After Derek Hughes-Doby pleaded guilty to two counts of being an unlawful drug user who possessed a firearm, see 18 U.S.C. § 922(g)(3), the district court sentenced him to fifty-seven months in prison, followed by three years of supervised release. In calculating the sentencing range, the district court applied, over Hughes-Doby's objection, a four-level enhancement under USSG § 2K2.1(b)(6)(B). And, although Hughes-Doby had testified for the government at the sentencing hearing of a co-defendant, the government declined to make a motion to reduce his sentence for providing substantial assistance. See USSG § 5K1.1. Hughes-Doby appeals his sentence, and we affirm.
The Honorable Linda R. Reade, then Chief Judge of the United States District Court for the Northern District of Iowa. --------
The district court applied the § 2K2.1(b)(6)(B) sentencing enhancement because Hughes-Doby had handed one of his firearms to Treundes Howell at a firing range, so that Howell, whom Hughes-Doby knew to be a convicted felon, could use it to shoot some ammunition. Section 2K2.1(b)(6)(B) provides, as relevant, for a four-level enhancement if the defendant "used or possessed [the] firearm . . . in connection with another felony offense." Although the transfer of the gun to Howell was temporary, the district court, citing our decision in United States v. Stegmeier, 701 F.3d 574 (8th Cir. 2012), found that Hughes-Doby had violated 18 U.S.C. § 922(d)(1), which prohibited him from disposing of a firearm to a known felon. We review a district court's application of the sentencing guidelines de novo. United States v. McGrew, 846 F.3d 277, 280 (8th Cir. 2017).

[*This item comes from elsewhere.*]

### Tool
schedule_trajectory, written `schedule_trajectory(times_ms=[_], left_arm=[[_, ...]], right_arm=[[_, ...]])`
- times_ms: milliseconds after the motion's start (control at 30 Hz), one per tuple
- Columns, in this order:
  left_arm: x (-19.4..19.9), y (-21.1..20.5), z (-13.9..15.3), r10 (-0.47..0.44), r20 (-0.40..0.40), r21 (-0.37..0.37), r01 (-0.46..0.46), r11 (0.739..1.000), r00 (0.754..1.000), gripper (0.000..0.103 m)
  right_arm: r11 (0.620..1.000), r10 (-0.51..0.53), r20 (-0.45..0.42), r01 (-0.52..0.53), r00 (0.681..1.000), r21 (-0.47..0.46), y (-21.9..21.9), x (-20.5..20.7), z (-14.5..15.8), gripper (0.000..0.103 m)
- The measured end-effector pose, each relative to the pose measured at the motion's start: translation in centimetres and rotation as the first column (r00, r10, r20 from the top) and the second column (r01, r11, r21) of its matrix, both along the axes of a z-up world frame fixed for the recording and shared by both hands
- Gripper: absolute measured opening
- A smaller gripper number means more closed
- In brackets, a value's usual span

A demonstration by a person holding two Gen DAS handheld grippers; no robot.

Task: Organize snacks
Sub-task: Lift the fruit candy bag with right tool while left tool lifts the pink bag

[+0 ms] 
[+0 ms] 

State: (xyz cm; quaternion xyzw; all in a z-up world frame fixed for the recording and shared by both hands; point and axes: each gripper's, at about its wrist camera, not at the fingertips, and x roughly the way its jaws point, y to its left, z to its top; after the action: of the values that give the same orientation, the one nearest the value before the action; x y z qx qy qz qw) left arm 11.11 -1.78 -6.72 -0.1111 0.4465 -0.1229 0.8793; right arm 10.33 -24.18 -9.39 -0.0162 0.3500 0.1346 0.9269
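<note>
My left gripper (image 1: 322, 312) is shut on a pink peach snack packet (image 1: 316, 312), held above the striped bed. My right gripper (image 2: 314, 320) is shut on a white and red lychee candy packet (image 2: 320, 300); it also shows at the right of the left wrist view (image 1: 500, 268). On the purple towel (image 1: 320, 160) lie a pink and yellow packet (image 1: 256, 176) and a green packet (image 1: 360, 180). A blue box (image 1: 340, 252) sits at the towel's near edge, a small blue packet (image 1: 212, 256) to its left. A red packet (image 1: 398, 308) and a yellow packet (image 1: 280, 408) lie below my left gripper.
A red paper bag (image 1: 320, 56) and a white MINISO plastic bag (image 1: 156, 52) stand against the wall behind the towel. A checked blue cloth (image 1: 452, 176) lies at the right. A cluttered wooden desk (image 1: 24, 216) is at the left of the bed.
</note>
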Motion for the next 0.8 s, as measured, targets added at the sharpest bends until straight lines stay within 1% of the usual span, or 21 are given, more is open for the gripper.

Although Hughes-Doby asserts that in temporarily handing a gun to Howell for use at the firing range, he did not "dispose of" the gun within the meaning of 18 U.S.C. § 922(d), we need not decide that issue in light of the district court's conclusion that it would impose the same sentence absent the enhancement. See United States v. Espinoza, 831 F.3d 1096, 1097 (8th Cir. 2016).
Hughes-Doby, however, maintains that the alternative sentence the district court imposed was unreasonable. In justifying that sentence, the district court considered the circumstances of the offense and Hughes-Doby's criminal history. In particular, the district court noted Hughes-Doby's intentional transfer of the gun to a known felon, and also his admission to having illegally sold drugs to a confidential police informant on two occasions. The district court made these points in support of the alternative sentence as part of a larger discussion in which it weighed the 18 U.S.C. § 3553(a) considerations. We review the reasonableness of a sentence for an abuse of discretion. United States v. Fairchild, 819 F.3d 399, 413 (8th Cir. 2016).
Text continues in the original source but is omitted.